Similarly, the orthogonal trajectories of the family of

*ellipses*
\[\frac{{{x^2}}}{{{a^2}}} + \frac{{{y^2}}}{{{c^2} - {a^2}}} = 1,\;\;\text{where}\;\;0 < a < c,\]
are confocal

*hyperbolas* satisfying the equation:
\[\frac{{{x^2}}}{{{b^2}}} - \frac{{{y^2}}}{{{b^2} - {c^2}}} = 1,\;\;\text{where}\;\;0 < c < b.\]
Both families of curves are sketched in Figure \(2.\) Here \(a\) and \(b\) play the role of parameters describing
the family of ellipses and hyperbolas, respectively.

General Method of Finding Orthogonal Trajectories

The common approach for determining orthogonal trajectories is based on solving the

*partial differential equation*:
\[\nabla f\left( {x,y} \right) \cdot \nabla g\left( {x,y} \right) = 0,\]
where the symbol \(\nabla\) means the

*gradient* of the function
\(f\left( {x,y} \right)\) or \(g\left( {x,y} \right)\) and
the dot means the

*dot product* of the two gradient vectors.

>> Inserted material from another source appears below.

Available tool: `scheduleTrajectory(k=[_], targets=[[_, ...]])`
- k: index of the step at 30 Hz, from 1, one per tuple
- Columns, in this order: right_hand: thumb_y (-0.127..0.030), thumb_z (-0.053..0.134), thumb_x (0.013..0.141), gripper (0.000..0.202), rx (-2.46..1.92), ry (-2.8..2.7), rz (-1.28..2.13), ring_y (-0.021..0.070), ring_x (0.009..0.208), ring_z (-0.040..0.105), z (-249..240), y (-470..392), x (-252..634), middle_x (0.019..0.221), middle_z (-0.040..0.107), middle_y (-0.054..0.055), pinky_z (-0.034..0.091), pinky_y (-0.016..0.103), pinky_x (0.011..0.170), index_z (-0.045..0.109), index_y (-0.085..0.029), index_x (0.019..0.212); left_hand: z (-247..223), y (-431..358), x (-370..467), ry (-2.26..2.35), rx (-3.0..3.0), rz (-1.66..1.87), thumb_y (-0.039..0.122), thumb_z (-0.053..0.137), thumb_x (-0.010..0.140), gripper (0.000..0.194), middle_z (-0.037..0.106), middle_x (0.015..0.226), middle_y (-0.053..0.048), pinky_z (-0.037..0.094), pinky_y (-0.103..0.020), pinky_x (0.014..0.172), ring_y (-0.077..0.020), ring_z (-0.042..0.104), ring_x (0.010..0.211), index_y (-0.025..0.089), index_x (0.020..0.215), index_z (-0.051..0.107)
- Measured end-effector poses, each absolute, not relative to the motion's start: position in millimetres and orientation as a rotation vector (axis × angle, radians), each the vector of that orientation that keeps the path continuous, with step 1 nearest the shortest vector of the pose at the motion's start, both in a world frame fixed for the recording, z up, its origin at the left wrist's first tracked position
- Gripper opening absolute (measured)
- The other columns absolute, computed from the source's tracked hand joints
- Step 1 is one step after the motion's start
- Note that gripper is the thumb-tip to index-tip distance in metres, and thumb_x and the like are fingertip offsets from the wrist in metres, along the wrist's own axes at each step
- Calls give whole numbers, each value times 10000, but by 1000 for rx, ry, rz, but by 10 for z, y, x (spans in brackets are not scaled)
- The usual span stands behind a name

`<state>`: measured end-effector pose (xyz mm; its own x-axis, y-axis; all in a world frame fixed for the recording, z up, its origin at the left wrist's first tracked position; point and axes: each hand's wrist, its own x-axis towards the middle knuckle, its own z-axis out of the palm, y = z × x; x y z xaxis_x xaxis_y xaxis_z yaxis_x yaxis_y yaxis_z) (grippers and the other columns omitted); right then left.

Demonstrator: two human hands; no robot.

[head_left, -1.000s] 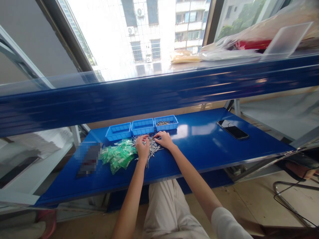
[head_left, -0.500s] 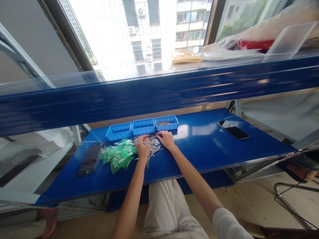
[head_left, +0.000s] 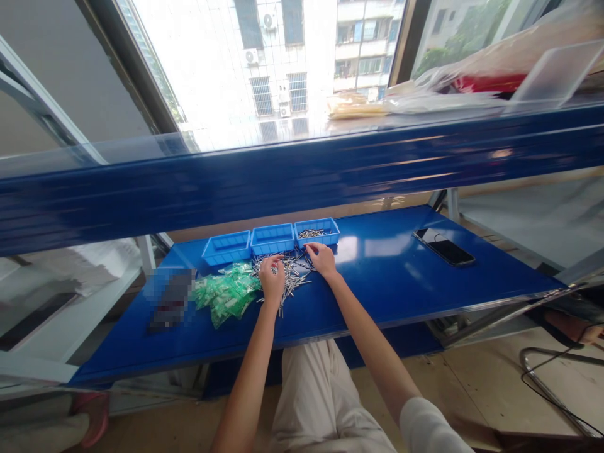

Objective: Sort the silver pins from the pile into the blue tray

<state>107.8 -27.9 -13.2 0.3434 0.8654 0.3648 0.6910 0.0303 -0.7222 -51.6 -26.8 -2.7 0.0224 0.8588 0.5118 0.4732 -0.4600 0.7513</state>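
A pile of thin metal rods [head_left: 293, 284] lies on the blue table in front of the blue bins. My left hand [head_left: 272, 278] is over the left part of this pile with its fingers curled together; whatever they hold is too small to name. At the pile's right upper edge is my right hand [head_left: 323, 259], thumb and fingertips drawn together just in front of the right bin [head_left: 334, 236]. Dark slender pieces show by its fingertips, but I cannot tell whether one is gripped. Small dark metal pieces [head_left: 311, 233] lie inside that bin.
Green plastic packets [head_left: 229, 296] are heaped left of the rods. The middle bin [head_left: 272, 239] and left bin [head_left: 226, 249] stand in the same row. A phone [head_left: 444, 246] lies on the right of the table [head_left: 377, 289]. A raised blue shelf edge [head_left: 292, 173] spans the back.
My right hand has shifted a little to the right and away from the left hand, toward the right bin. My left hand stays nearly where it was over the rods.
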Motion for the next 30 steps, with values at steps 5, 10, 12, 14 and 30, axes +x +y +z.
scheduleTrajectory(k=[5, 10, 12, 14, 30], targets=[[-251, 488, 795, 227, -1737, -1501, 216, 173, 891, 565, -148, -299, 1069, 948, 659, 21, 404, 287, 773, 646, -235, 956, -39, -261, -520, 1357, 1942, 1411, 215, 445, 774, 191, 603, 884, -48, 438, -337, 726, -165, 524, 722, 190, 853, 617], [-350, 512, 773, 228, -1858, -1453, 228, 182, 831, 584, -136, -330, 1088, 900, 670, 30, 417, 281, 702, 670, -224, 878, -53, -249, -527, 1343, 1952, 1413, 221, 438, 778, 198, 606, 883, -55, 437, -341, 733, -174, 531, 755, 182, 853, 617], [-405, 543, 740, 246, -1887, -1441, 234, 185, 813, 590, -122, -345, 1104, 863, 674, 30, 416, 281, 691, 677, -222, 836, -49, -252, -526, 1344, 1956, 1410, 216, 438, 777, 197, 606, 877, -53, 436, -339, 734, -171, 530, 749, 182, 852, 618], [-438, 582, 695, 262, -1911, -1441, 244, 187, 795, 596, -101, -362, 1114, 833, 678, 27, 414, 284, 691, 682, -224, 808, -40, -259, -522, 1345, 1953, 1406, 209, 438, 776, 196, 604, 874, -51, 435, -335, 731, -165, 527, 735, 183, 851, 618], [-369, 578, 692, 180, -1776, -1419, 345, 179, 729, 618, -78, -371, 1057, 747, 688, 15, 441, 280, 650, 685, -224, 704, -42, -260, -516, 1349, 1952, 1385, 230, 445, 775, 196, 602, 872, -51, 440, -325, 700, -158, 526, 707, 183, 855, 617]])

Using the definition of gradient, one can write:
\[\nabla f\left( {x,y} \right) = \mathbf{grad}\,f\left( {x,y} \right) = \left( {\frac{{\partial f}}{{\partial x}},\frac{{\partial f}}{{\partial y}}} \right),\]
\[\nabla g\left( {x,y} \right) = \mathbf{grad}\,g\left( {x,y} \right) = \left( {\frac{{\partial g}}{{\partial x}},\frac{{\partial g}}{{\partial y}}} \right).\]
Hence, the partial differential equation is written in the form:
\[
{\nabla f\left( {x,y} \right) \cdot \nabla g\left( {x,y} \right) = 0,}\;\;
{\Rightarrow \left( {\frac{{\partial f}}{{\partial x}},\frac{{\partial f}}{{\partial y}}} \right) \cdot \left( {\frac{{\partial g}}{{\partial x}},\frac{{\partial g}}{{\partial y}}} \right) = 0,}\;\;
{\Rightarrow \frac{{\partial f}}{{\partial x}}\frac{{\partial g}}{{\partial x}} + \frac{{\partial f}}{{\partial y}}\frac{{\partial g}}{{\partial y}} = 0.}
\]
Solving the last PDE, we can determine the equation of the orthogonal trajectories \(f\left( {x,y} \right) = C.\)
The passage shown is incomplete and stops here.